Inouye’s platoon came under fire and Inouye was shot in the stomach as he tried to draw a grenade. He didn’t stop, crawling up a hillside, taking out two machine gun emplacements and grabbing a grenade to throw at a third.

That’s when an enemy rifle grenade exploded near his right elbow, shot by a German roughly 10 yards away.

He searched for the grenade, then found it clenched in his right hand, his arm shredded and dangling from his body.


The fingers somehow froze over the grenade, so I just had to pry it out,” Inouye said in recounting the moment in the 2004 book “Beyond Glory: Meal of Honor Heroes in Their Own Words” by Larry Smith.

“When I pulled it out, the lever snapped open and I knew I had five seconds, so I flipped it into the German’s face as he was trying to reload,” he said. “And it hit the target.”

In 2000, when then-President Bill Clinton belatedly presented Inouye and 21 other Asian-American World War II veterans with the Medal of Honor, Clinton recounted that Inouye’s father believed their family owed an unrepayable debt to America.

“If I may say so, sir, more than a half century later, America owes an unrepayable debt to you and your colleagues,” Clinton said.

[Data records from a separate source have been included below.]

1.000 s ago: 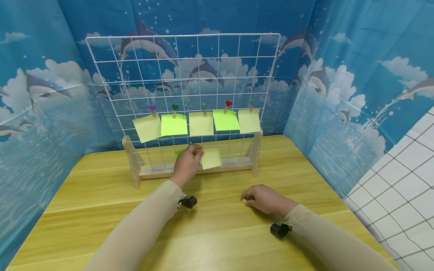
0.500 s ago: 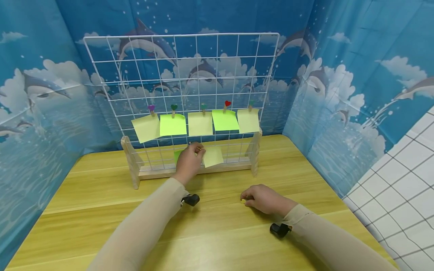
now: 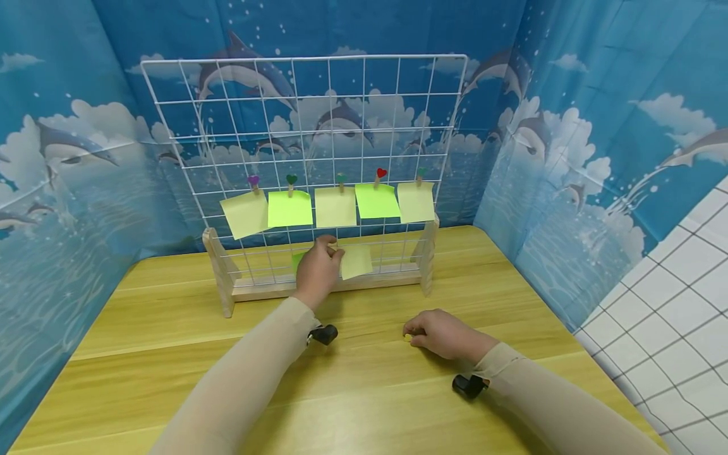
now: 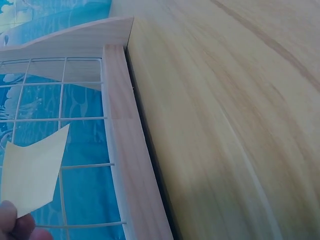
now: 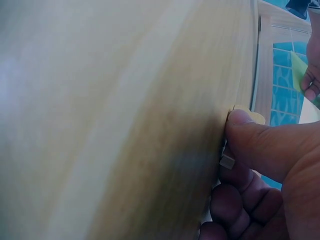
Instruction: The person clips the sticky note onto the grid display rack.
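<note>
My left hand (image 3: pixel 317 270) is at the lower part of a white wire grid (image 3: pixel 347 114), pinching a pale yellow sticky note (image 3: pixel 356 262) by its left side. In the left wrist view the note (image 4: pixel 35 170) lies over the wires, with fingertips (image 4: pixel 22 227) at its corner. A bright green note (image 3: pixel 297 258) shows partly behind this hand. Low over the table, my right hand (image 3: pixel 442 333) pinches a small wooden clothespin (image 5: pixel 227 161) with a yellow heart (image 5: pixel 257 118). Thumb and fingers cover most of the clothespin.
Above hangs a row of several yellow and green notes, among them a green one (image 3: pixel 290 209), each under a heart clothespin such as the red one (image 3: pixel 381 174). Wooden feet (image 3: pixel 220 272) hold the grid on the table (image 3: pixel 352 404). Dolphin-print curtains (image 3: pixel 569 126) stand behind and beside.
My left hand and its pale yellow note have shifted slightly right and up against the grid. My right hand stays in place with the clothespin.
</note>
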`<state>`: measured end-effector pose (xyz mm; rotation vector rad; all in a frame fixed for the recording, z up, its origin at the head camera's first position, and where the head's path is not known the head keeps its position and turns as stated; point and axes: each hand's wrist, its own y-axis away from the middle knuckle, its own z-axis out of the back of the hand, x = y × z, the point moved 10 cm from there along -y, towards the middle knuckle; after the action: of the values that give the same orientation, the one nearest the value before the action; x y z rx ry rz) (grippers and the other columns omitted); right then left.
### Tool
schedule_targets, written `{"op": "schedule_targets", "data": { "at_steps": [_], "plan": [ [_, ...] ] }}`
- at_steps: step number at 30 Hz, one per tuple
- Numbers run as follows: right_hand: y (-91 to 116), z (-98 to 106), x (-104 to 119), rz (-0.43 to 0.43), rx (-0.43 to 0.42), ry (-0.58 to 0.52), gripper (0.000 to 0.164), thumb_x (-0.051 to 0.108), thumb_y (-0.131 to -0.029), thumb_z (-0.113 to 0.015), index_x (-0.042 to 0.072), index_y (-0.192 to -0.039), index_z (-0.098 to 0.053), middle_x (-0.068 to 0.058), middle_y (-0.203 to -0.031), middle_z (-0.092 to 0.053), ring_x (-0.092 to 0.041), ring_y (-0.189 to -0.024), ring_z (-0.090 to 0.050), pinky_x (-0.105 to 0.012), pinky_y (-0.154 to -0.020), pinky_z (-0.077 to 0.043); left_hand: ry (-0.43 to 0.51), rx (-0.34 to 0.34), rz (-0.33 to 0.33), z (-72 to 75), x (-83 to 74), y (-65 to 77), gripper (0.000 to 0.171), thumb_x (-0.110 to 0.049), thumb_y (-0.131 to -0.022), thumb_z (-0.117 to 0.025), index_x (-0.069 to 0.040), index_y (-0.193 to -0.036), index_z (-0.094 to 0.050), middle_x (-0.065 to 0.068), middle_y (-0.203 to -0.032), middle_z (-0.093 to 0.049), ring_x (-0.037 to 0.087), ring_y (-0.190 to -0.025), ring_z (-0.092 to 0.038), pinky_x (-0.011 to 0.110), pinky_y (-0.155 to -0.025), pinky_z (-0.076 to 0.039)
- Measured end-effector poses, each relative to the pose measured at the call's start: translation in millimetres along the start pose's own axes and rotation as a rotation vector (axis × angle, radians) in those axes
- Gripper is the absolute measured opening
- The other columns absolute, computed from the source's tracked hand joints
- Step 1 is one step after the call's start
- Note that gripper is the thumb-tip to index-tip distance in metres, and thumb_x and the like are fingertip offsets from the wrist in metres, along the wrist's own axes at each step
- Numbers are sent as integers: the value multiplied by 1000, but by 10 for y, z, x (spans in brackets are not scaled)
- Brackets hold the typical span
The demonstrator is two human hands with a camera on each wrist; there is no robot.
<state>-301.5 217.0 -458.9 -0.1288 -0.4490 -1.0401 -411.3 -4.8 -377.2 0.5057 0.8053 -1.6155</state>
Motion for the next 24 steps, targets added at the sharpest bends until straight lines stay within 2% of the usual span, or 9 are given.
{"op": "schedule_targets", "data": {
  "at_steps": [5,13,24],
  "plan": [
    [3,1,0,-2,-2,-5,15,14,-99,-73,17,-112,-79,6,-111,-76,-9,-99,-67,-39,-91,-57,-9,2,15,5,-17,-21,37,-31,-110,-59,-7,-138,-64,8,-114,-77,20,-77,-72,36,-64,-53],
    [15,5,11,3,-7,-3,16,14,-99,-72,16,-113,-79,4,-114,-76,-13,-104,-69,-41,-93,-58,-14,-7,43,-24,-15,-36,36,-31,-109,-58,-8,-137,-62,6,-110,-76,19,-73,-70,35,-62,-52],
    [12,14,28,15,-11,9,16,13,-99,-72,16,-113,-79,4,-112,-77,-11,-101,-69,-39,-91,-58,-25,-31,28,-15,-28,-34,32,-30,-109,-59,-8,-132,-63,7,-108,-78,19,-72,-70,35,-62,-53]
  ]
}}
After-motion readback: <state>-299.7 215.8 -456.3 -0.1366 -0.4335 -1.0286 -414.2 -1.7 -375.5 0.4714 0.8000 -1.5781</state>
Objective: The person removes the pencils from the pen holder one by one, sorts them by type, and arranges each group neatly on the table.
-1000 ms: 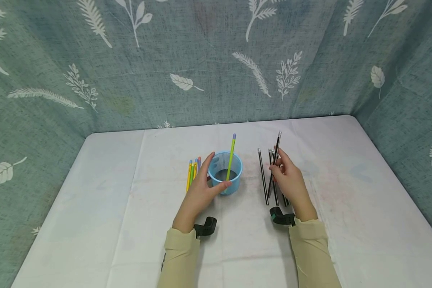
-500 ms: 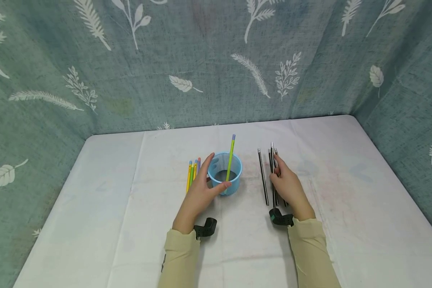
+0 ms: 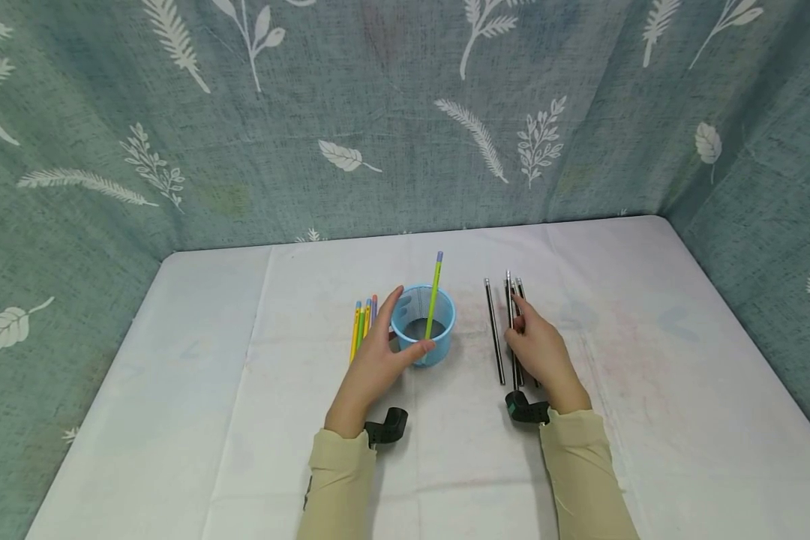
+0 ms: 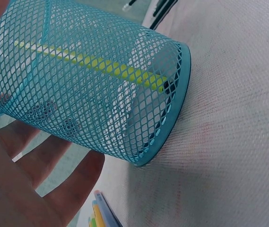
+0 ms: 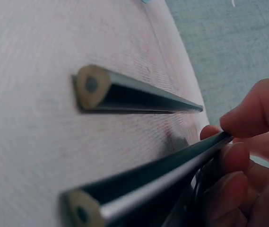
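Observation:
My left hand (image 3: 371, 371) holds a light blue mesh pencil cup (image 3: 447, 337) by its left side, thumb at the near side and fingers around the far side. The cup stands upright on the table with one lime-green pencil (image 3: 435, 292) leaning in it. My right hand (image 3: 545, 352) pinches a black pencil (image 5: 158, 175) between thumb and fingers, low over other black pencils. Its unsharpened end faces the right wrist camera. Another black pencil (image 3: 494, 330) lies apart just to the left. My fingers partly hide the black pencils under them.
Several coloured pencils (image 3: 361, 324) lie left of the cup, partly behind my left hand. A white cloth covers the table (image 3: 256, 450). Behind it hangs a green-grey leaf-print curtain (image 3: 378, 195). Each wrist wears a black camera mount (image 3: 386, 427).
The black pencil in my right hand has come down from a raised tilt to lie nearly in line with the others. My left hand and the cup have stayed put.

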Tool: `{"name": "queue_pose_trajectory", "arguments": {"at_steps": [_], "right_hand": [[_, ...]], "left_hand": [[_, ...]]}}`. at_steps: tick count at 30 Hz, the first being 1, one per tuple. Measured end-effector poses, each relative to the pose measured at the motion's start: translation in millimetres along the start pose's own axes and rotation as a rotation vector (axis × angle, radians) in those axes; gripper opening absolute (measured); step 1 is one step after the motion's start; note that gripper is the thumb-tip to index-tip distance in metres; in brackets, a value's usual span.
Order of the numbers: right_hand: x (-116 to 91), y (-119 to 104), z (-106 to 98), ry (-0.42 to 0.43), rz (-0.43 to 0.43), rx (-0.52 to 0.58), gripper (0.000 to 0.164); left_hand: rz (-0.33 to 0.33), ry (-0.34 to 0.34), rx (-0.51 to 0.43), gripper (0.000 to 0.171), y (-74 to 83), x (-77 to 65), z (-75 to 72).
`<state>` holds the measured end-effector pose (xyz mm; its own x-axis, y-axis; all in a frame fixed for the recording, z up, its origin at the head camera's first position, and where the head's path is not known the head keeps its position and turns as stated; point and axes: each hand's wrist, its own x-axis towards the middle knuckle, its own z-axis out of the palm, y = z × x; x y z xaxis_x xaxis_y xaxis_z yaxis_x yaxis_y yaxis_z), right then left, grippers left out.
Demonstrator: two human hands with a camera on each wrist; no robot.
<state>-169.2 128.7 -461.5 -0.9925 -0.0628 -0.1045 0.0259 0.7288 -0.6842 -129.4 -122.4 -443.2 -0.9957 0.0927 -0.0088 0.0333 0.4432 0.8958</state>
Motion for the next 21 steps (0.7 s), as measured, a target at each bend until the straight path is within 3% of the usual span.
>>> {"name": "queue_pose_trajectory", "arguments": {"at_steps": [13,21], "right_hand": [[-4.6,-7.5,8.9,0.124,-0.107,-0.142,0.049],[-6.4,-8.5,10.7,0.133,-0.132,-0.154,0.046]], "left_hand": [[-0.001,0.000,0.003,0.087,0.1,-0.2,0.0],[0.001,0.004,0.032,0.087,1.4,-0.2,0.4]]}}
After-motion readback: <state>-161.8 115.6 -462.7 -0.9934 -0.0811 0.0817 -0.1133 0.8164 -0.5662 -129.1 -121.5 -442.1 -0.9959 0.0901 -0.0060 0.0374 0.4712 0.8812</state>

Inouye became a senator in January 1963. As president pro tempore of the Senate, he was third in the line of presidential succession. He broke racial barriers on Capitol Hill as the first Japanese-American to serve in Congress.

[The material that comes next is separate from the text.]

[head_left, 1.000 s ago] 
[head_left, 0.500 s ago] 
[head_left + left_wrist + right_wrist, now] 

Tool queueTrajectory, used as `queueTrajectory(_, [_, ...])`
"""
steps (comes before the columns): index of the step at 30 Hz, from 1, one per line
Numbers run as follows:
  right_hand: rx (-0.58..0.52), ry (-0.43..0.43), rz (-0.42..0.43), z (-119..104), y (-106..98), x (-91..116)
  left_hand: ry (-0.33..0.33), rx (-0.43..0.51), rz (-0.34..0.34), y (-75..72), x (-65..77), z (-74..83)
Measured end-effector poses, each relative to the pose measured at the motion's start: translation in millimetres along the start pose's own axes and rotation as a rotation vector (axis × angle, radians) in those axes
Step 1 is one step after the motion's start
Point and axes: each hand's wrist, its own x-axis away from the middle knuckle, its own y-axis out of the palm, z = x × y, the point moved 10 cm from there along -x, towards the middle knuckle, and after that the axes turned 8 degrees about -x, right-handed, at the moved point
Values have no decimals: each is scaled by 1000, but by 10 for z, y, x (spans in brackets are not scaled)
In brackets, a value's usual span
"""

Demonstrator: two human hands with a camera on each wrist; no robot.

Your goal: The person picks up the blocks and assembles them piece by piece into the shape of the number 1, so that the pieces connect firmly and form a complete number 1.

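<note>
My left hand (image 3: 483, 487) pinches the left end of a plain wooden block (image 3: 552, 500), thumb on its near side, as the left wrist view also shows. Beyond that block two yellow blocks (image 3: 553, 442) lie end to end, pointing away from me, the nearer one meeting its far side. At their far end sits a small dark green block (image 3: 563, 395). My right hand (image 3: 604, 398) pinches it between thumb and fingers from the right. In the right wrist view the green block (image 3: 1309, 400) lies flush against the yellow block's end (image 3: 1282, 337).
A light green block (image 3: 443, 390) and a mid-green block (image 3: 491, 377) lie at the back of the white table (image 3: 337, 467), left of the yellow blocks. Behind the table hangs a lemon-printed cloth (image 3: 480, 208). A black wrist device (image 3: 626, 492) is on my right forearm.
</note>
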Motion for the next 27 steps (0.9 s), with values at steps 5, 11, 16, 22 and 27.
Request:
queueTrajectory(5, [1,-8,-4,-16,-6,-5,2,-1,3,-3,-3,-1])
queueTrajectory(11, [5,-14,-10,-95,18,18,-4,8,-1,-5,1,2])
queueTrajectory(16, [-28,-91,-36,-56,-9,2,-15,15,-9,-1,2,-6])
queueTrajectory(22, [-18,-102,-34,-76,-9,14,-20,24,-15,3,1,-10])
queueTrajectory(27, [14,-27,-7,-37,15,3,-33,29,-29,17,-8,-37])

Less than an hour after Inouye’s passing, Senate Majority Leader Harry Reid announced Inouye’s death to a stunned chamber. “Our friend Daniel Inouye has died,” Reid said somberly. Shocked members of the Senate stood in the aisles or slumped in their chairs.

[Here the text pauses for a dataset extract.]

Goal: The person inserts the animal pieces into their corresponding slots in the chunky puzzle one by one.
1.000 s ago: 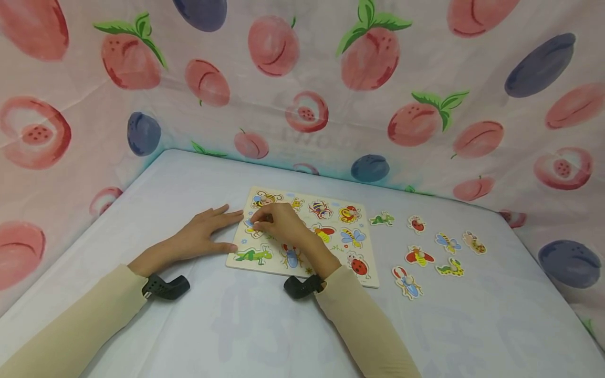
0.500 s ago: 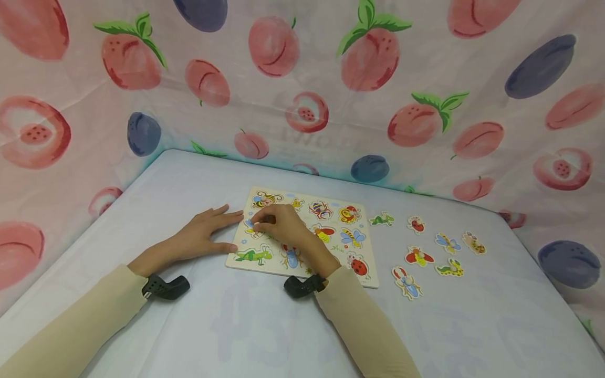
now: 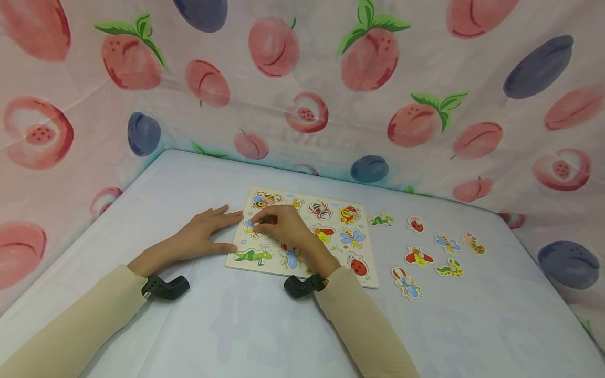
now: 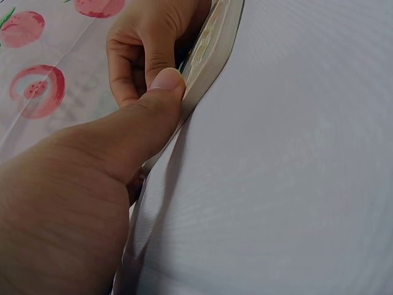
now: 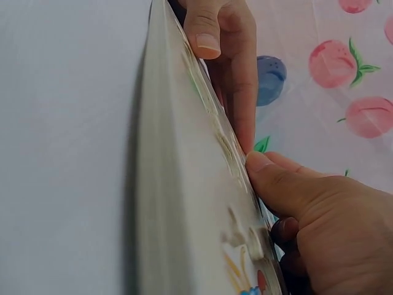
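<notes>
A pale wooden peg puzzle board (image 3: 276, 266) printed with insects lies on the white-covered table. My right hand (image 3: 285, 228) reaches over it, thumb and forefinger pinching a small blue-and-yellow insect puzzle piece (image 3: 253, 233) at the board's left side; the fingers partly cover the piece. Spread out on the left, my left hand (image 3: 203, 236) touches the board's left edge with its fingertips. In the left wrist view the left thumb (image 4: 166, 80) presses on that edge. The right wrist view shows the right thumb (image 5: 261, 163) low over the board, its pinch partly hidden.
Right of the board lie several loose pieces, among them a grasshopper (image 3: 381, 219), a ladybug (image 3: 416, 224), a blue-winged insect (image 3: 447, 243), a red-winged bug (image 3: 418, 256), a caterpillar (image 3: 450, 268) and a stag beetle (image 3: 406, 283). A peach-print cloth (image 3: 321, 136) walls the table's back and sides.
</notes>
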Tool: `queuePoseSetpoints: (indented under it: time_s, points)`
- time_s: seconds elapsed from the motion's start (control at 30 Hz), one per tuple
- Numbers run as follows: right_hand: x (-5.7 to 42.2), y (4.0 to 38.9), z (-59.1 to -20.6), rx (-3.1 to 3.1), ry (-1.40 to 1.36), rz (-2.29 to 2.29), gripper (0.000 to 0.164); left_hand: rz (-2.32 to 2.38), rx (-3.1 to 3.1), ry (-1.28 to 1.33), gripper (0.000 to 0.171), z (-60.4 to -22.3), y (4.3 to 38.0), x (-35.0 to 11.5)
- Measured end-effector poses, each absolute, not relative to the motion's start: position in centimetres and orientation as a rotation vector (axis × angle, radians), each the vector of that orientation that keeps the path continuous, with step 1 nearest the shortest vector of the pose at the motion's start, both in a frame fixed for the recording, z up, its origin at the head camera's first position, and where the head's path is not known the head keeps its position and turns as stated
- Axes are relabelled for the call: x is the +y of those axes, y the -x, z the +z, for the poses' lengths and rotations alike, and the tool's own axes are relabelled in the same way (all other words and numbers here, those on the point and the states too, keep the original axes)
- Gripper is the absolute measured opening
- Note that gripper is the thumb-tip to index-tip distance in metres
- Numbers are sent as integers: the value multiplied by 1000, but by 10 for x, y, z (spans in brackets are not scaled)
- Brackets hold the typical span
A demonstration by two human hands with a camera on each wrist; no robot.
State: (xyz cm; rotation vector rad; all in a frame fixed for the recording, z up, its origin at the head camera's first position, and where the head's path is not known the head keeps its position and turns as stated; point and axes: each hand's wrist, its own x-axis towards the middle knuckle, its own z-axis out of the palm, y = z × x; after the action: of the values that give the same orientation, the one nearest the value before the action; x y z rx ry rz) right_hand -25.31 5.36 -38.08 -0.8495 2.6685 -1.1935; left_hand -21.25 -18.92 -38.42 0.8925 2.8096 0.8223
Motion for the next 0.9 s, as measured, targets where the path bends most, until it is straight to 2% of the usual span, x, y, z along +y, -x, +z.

He was elected to the House in 1959, the year Hawaii became a state. He won election to the Senate three years later and served there longer than anyone in American history except Robert Byrd of West Virginia, who died in 2010 after 51 years in the Senate.

Inouye died after a relatively brief hospitalization. Once a regular smoker, he had a portion of a lung removed in the 1960s after a misdiagnosis for cancer. Just last week, he issued a statement expressing optimism about his recovery.

Despite his age and illness, Inouye’s death shocked members of the Senate.

I’m too broken up,” said Sen. Patrick Leahy, D-Vt., who becomes president pro tem of the Senate. Leahy also is poised to take over the Senate Appropriations Committee, which Inouye helmed since 2009.

“He was the kind of man, in short, that America has always been grateful to have, especially in her darkest hours, men who lead by example and who expect nothing in return,” said Senate Minority Leader Mitch McConnell, R-Ky.

Hawaii Gov. Neil Abercrombie will appoint a replacement, choosing from a list of three candidates selected by the state Democratic Party. “We’re preparing to say goodbye,” Abercrombie said. “Everything else will take place in good time.”

Abercrombie met with the chairman of the state party on Monday afternoon, and the party leader said afterward that he hoped to have a replacement in office by the first day of the January session.

Whomever Abercrombie appoints would serve until a special election in 2014.

Inouye was handily re-elected to a ninth term in 2010 with 75 percent of the vote.

His last utterance, his office said, was “Aloha.”

Inouye spent most of his Senate career attending to Hawaii. At the height of his power, Inouye routinely secured tens of millions of dollars annually for the state’s roads, schools, national lands and military bases.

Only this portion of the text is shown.